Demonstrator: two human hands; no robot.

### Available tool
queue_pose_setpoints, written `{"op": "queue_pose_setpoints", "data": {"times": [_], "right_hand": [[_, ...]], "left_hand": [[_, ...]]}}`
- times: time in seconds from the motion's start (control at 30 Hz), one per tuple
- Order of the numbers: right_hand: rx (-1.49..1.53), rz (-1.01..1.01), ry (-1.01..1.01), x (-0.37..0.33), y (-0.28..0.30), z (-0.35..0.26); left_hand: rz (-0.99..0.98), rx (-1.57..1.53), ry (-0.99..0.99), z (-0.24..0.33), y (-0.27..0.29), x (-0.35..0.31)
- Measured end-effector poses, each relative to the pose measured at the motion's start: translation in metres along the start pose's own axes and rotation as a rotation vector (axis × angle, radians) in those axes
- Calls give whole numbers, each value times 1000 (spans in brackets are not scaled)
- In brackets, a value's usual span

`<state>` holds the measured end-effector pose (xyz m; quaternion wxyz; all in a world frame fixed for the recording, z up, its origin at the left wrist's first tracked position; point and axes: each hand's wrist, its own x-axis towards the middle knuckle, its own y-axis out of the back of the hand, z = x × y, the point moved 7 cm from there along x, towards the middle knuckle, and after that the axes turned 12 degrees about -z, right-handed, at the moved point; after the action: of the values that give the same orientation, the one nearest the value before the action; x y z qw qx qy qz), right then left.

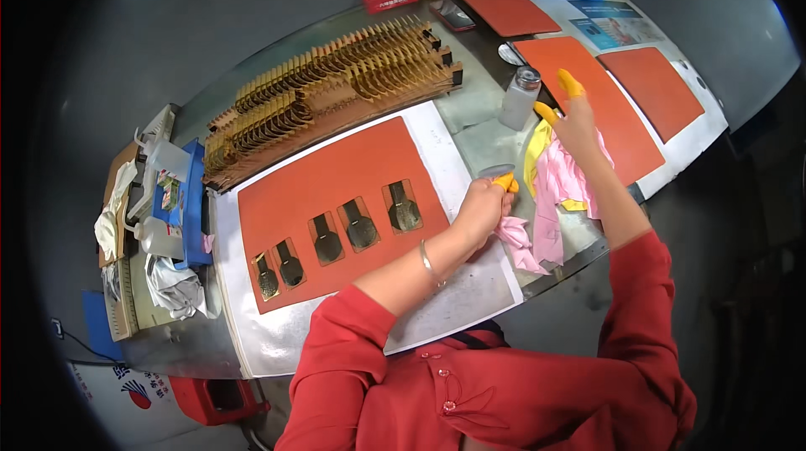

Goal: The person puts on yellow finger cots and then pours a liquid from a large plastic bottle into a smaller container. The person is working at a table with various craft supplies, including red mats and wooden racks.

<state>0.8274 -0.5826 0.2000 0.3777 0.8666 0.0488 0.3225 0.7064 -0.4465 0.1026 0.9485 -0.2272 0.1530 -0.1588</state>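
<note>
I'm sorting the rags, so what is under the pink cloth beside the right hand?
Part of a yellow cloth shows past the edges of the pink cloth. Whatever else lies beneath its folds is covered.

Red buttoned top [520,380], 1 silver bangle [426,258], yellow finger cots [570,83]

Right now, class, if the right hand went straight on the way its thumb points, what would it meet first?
Most likely the bottle, just past the yellow-covered thumb of the right hand, though depth is unclear from this one view.
</note>
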Motion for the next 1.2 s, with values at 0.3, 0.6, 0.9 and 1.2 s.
{"op": "queue_pose_setpoints", "data": {"times": [0.3,0.6,0.9,1.2], "right_hand": [[142,-337,-128,-77,19,-28],[-443,-441,-61,60,5,-1],[-568,-492,-68,74,-31,2],[-445,-695,163,68,-28,-6]], "left_hand": [[222,1270,-269,7,-7,13],[236,1380,-69,54,20,35],[370,1009,-383,76,2,124],[159,876,-515,72,7,138]]}}
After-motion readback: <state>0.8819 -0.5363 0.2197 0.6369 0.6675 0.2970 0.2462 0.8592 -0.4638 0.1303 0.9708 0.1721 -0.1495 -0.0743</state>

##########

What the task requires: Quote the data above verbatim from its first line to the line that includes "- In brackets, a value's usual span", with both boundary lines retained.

Solution for this task:
Demonstrator: two human hands; no robot.

### Available tool
queue_pose_setpoints, written `{"op": "queue_pose_setpoints", "data": {"times": [_], "right_hand": [[_, ...]], "left_hand": [[_, ...]]}}`
- times: time in seconds from the motion's start (control at 30 Hz), one per tuple
- Order of the numbers: right_hand: rx (-1.49..1.53), rz (-1.01..1.01), ry (-1.01..1.01), x (-0.37..0.33), y (-0.28..0.30), z (-0.35..0.26); left_hand: rz (-0.99..0.98), rx (-1.57..1.53), ry (-0.99..0.99), z (-0.24..0.33), y (-0.27..0.29), x (-0.35..0.31)
- Measured end-effector poses, each relative to the pose measured at the motion's start: translation in metres along the start pose's own axes and rotation as a rotation vector (axis × angle, radians) in those axes
- Calls give whole numbers, each value times 1000 (spans in brackets are not scaled)
- In brackets, a value's usual span

This output requires no further additions.